§ TASK GOAL:
Return verbatim every line from the first line of the data below to the line that contains "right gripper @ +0", inclusive, and no further.

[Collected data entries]
Segment Open

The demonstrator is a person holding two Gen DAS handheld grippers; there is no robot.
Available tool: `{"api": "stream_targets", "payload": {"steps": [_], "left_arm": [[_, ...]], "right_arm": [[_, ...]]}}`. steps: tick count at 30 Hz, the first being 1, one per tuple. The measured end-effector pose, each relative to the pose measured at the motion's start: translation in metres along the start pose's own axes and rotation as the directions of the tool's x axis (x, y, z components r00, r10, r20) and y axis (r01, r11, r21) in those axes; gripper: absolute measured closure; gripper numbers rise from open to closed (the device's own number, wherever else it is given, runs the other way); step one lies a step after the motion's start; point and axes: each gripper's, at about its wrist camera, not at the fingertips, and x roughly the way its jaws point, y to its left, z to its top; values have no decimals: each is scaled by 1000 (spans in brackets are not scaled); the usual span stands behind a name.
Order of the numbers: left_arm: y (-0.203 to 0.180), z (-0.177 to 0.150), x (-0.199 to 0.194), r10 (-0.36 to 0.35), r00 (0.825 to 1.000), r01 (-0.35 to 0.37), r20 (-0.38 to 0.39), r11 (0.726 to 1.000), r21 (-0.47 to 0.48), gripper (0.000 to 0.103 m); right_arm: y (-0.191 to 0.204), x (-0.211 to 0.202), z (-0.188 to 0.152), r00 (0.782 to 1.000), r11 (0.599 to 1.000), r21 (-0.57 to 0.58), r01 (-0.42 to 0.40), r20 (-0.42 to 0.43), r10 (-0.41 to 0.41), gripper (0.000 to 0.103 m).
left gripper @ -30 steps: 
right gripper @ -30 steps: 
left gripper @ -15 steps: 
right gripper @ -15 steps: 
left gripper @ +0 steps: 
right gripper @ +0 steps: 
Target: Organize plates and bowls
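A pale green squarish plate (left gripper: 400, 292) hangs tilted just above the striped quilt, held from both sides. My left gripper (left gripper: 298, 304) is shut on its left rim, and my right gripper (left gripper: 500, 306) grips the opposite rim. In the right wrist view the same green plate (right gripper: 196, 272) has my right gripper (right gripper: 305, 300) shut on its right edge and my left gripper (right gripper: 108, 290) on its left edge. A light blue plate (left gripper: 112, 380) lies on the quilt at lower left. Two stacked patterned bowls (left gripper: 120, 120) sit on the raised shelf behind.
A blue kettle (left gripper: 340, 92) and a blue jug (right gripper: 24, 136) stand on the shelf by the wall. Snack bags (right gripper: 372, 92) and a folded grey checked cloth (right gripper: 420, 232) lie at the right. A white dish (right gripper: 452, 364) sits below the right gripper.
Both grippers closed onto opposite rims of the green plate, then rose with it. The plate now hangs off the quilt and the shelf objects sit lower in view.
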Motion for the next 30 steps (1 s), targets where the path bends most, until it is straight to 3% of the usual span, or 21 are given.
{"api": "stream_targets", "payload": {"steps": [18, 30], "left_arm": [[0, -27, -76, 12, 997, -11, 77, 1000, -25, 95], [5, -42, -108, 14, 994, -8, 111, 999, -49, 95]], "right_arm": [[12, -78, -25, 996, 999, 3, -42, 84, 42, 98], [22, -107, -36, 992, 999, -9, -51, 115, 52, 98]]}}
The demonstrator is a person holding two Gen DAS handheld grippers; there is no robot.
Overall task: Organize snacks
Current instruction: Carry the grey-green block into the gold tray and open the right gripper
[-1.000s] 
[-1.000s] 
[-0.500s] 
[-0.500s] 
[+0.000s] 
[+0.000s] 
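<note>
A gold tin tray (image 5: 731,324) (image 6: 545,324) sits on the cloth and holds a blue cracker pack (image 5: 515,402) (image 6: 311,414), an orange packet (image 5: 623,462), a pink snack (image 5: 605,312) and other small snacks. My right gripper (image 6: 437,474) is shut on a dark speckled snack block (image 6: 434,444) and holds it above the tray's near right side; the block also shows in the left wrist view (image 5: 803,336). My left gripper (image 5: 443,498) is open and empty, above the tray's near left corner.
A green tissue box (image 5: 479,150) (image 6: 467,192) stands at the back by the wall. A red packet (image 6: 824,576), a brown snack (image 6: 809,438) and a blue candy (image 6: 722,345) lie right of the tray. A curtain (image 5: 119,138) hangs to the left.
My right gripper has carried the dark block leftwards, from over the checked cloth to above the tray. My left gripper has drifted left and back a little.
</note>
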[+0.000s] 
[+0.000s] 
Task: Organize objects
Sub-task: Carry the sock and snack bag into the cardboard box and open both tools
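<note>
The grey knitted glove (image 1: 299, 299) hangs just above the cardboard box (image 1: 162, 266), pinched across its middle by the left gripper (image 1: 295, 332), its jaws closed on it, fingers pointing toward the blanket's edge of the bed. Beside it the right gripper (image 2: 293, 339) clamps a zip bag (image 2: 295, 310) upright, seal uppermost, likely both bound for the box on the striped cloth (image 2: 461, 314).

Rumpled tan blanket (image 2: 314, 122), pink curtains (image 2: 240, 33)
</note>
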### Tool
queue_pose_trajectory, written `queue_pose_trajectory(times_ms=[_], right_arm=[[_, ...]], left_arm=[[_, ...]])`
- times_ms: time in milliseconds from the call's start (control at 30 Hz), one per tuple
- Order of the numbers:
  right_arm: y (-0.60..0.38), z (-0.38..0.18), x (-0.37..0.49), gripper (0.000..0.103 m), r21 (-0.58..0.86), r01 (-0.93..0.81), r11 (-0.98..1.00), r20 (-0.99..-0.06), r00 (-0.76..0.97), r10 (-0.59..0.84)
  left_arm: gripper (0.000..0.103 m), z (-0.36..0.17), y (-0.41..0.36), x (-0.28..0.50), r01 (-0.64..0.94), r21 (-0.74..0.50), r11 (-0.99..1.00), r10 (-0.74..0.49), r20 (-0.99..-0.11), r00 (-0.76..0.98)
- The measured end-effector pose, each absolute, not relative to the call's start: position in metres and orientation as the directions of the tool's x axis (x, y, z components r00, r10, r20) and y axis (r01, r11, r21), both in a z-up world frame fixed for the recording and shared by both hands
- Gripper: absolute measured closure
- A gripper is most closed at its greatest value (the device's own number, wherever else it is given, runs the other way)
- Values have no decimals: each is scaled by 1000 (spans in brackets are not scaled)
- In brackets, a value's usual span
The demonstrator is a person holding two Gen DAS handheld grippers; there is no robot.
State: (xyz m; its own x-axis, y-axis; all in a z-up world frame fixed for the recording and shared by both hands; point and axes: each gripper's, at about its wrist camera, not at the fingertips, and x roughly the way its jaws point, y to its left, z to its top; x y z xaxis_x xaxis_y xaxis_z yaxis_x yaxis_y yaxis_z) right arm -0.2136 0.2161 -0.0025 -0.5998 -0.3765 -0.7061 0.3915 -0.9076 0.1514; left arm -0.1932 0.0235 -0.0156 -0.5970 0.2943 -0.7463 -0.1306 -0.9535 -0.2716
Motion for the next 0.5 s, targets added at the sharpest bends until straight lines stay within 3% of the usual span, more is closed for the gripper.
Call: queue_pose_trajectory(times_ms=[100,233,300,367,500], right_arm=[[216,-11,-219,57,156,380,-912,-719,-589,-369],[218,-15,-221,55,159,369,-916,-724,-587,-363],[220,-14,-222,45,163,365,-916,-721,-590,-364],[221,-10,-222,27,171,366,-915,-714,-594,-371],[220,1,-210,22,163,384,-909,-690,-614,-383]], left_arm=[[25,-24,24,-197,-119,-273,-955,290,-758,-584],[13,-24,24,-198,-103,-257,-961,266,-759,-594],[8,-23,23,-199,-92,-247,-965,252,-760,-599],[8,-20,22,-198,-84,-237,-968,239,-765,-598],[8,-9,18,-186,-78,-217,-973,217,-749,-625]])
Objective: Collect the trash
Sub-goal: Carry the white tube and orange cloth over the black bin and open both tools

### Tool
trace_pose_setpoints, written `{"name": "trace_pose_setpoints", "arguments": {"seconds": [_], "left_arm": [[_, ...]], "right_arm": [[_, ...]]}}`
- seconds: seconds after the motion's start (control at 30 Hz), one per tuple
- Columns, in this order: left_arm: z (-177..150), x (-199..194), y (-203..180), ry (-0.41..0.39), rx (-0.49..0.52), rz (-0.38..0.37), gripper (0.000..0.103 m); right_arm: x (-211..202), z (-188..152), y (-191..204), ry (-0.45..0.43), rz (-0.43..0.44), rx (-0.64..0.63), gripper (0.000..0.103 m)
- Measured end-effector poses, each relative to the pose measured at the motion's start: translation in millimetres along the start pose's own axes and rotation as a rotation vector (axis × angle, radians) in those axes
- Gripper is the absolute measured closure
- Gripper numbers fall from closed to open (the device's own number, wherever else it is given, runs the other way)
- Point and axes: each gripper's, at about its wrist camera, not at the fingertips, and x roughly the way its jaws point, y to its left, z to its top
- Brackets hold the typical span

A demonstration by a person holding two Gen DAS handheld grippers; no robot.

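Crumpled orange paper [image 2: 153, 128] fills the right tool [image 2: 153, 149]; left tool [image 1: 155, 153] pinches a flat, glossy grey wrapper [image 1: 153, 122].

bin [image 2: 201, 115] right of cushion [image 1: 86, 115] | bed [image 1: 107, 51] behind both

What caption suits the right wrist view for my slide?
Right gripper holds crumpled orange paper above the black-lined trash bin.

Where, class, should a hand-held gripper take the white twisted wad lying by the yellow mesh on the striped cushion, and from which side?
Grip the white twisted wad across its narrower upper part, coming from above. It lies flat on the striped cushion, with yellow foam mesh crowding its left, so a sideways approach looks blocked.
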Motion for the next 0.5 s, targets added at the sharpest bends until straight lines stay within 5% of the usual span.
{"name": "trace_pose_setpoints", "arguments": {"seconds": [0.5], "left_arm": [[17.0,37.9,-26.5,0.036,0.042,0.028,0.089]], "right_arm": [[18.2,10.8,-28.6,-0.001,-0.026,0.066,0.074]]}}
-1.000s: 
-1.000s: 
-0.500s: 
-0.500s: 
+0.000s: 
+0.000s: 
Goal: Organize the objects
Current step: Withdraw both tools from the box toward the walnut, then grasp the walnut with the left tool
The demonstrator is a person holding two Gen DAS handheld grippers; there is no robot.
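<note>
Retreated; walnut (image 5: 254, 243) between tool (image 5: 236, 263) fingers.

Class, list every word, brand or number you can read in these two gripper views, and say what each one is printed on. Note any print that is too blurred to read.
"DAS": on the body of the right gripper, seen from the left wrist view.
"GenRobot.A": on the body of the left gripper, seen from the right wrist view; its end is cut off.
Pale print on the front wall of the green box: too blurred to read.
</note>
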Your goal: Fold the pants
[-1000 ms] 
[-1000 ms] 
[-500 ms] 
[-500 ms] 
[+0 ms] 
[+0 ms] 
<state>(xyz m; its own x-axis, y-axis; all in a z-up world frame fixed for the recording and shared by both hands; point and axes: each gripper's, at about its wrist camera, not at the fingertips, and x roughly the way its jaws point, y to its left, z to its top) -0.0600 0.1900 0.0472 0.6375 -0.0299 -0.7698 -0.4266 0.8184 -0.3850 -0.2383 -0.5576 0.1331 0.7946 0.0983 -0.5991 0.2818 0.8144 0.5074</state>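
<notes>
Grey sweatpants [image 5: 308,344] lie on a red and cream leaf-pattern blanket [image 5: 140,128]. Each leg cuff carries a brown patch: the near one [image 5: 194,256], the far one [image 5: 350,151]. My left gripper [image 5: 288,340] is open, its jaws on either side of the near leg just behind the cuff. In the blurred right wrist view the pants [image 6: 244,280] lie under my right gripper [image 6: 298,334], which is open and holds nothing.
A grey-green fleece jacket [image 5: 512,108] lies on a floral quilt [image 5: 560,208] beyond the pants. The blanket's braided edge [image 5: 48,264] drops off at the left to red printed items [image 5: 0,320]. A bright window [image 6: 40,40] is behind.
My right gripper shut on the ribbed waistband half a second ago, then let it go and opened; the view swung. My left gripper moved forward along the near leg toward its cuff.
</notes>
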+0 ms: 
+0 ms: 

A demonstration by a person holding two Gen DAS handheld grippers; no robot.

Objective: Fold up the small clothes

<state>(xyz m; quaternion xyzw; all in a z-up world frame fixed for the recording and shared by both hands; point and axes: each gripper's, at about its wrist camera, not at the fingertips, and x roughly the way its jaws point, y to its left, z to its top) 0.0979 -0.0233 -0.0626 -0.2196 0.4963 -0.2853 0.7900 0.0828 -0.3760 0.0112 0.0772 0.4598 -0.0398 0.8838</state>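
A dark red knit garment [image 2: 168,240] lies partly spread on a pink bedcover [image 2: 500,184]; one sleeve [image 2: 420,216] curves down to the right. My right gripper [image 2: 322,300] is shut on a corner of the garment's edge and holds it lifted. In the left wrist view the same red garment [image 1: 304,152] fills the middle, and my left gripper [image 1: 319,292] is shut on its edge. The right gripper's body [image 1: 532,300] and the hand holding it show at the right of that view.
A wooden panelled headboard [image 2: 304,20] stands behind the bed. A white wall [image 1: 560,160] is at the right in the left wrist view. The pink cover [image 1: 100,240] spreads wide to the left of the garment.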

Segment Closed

§ OUTPUT FOR THIS EXERCISE:
The demonstrator is a person holding two Gen DAS handheld grippers; there is no robot.
Available tool: `{"api": "stream_targets", "payload": {"steps": [_], "left_arm": [[_, ...]], "right_arm": [[_, ...]]}}`. steps: tick count at 30 Hz, the first being 1, one per tuple. The measured end-effector pose, each relative to the pose measured at the motion's start: translation in metres along the start pose's own axes and rotation as the directions of the tool's x axis (x, y, z components r00, r10, r20) and y axis (r01, r11, r21) in those axes; gripper: absolute measured closure; gripper numbers rise from open to closed (the device's own number, wherever else it is given, runs the other way); step one lies a step after the motion's start; point and axes: each gripper's, at about its wrist camera, not at the fingertips, and x roughly the way its jaws point, y to its left, z to its top; values have no decimals: each is scaled by 1000 (spans in brackets are not scaled); the usual span stands behind a name.
Order of the numbers: left_arm: y (-0.203 to 0.180), z (-0.177 to 0.150), x (-0.199 to 0.194), r10 (-0.36 to 0.35), r00 (0.825 to 1.000), r01 (-0.35 to 0.37), r20 (-0.38 to 0.39), r11 (0.726 to 1.000), r21 (-0.47 to 0.48), gripper (0.000 to 0.103 m); right_arm: y (-0.191 to 0.204), x (-0.211 to 0.202), z (-0.188 to 0.152), r00 (0.782 to 1.000), r11 (0.599 to 1.000), r21 (-0.57 to 0.58), r01 (-0.42 to 0.40), r20 (-0.42 to 0.43), r10 (-0.41 to 0.41), gripper (0.000 to 0.103 m).
left gripper @ -30 steps: 
right gripper @ -30 steps: 
left gripper @ -15 steps: 
right gripper @ -15 steps: 
left gripper @ +0 steps: 
right gripper @ +0 steps: 

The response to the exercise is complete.